**EXERCISE:** Within the entries below, find the portion that opens with the line containing "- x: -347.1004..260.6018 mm" and closes with the line containing "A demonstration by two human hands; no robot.". Retype that portion exactly and only.

**Extracted data entries:**
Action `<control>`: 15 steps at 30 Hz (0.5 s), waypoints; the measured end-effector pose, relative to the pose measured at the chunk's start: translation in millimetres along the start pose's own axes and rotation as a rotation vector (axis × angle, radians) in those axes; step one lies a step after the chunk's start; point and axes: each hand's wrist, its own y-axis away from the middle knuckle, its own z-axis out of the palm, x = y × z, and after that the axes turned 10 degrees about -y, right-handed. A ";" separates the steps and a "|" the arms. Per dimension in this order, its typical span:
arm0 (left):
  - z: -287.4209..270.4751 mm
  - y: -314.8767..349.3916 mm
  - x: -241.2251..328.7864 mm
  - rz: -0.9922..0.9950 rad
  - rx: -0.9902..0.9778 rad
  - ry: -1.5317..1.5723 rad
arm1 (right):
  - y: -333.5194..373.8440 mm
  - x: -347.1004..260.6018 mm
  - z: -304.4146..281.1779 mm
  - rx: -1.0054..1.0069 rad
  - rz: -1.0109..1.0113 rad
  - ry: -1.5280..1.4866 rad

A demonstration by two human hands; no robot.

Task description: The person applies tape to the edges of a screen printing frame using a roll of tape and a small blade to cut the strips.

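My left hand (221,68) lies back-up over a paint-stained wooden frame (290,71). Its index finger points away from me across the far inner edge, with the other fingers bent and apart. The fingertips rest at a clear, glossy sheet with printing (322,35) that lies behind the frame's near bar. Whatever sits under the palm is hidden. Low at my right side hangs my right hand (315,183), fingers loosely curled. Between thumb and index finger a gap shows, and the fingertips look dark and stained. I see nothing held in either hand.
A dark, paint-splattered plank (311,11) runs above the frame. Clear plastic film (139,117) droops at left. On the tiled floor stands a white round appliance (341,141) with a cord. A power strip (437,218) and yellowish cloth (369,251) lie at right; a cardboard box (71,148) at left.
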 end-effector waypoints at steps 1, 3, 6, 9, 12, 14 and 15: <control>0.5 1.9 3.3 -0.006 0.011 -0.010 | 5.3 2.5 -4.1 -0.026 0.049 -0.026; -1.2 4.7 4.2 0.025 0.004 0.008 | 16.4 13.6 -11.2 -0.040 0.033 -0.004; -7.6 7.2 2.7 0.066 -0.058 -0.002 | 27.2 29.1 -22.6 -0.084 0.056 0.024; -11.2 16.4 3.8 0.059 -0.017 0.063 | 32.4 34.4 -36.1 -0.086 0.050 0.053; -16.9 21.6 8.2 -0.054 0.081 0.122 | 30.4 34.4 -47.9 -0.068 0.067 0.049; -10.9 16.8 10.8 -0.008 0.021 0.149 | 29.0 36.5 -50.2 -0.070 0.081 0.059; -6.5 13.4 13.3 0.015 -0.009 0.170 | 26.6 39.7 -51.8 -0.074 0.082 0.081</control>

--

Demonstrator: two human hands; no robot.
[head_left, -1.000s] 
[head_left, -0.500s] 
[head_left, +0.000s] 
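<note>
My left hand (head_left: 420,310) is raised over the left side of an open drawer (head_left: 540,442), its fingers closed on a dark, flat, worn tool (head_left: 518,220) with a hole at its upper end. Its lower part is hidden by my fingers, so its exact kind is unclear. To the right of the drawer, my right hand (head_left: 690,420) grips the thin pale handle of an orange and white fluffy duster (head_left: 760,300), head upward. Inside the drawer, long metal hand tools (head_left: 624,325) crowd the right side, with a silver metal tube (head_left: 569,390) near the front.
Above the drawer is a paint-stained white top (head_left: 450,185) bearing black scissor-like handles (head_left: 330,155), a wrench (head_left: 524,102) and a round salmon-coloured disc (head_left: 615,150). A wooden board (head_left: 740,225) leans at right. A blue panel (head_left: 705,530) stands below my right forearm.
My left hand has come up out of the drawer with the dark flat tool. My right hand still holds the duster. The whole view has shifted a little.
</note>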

**THE ANSWER:**
  - x: -347.1004..260.6018 mm
  - z: -304.4146..281.1779 mm
  - rx: -1.0054..1.0069 rad
  - rz: -1.0109..1.0113 rad
  - ry: -1.5280..1.4866 rad

A demonstration by two human hands; no robot.

Response complete; there is no more output.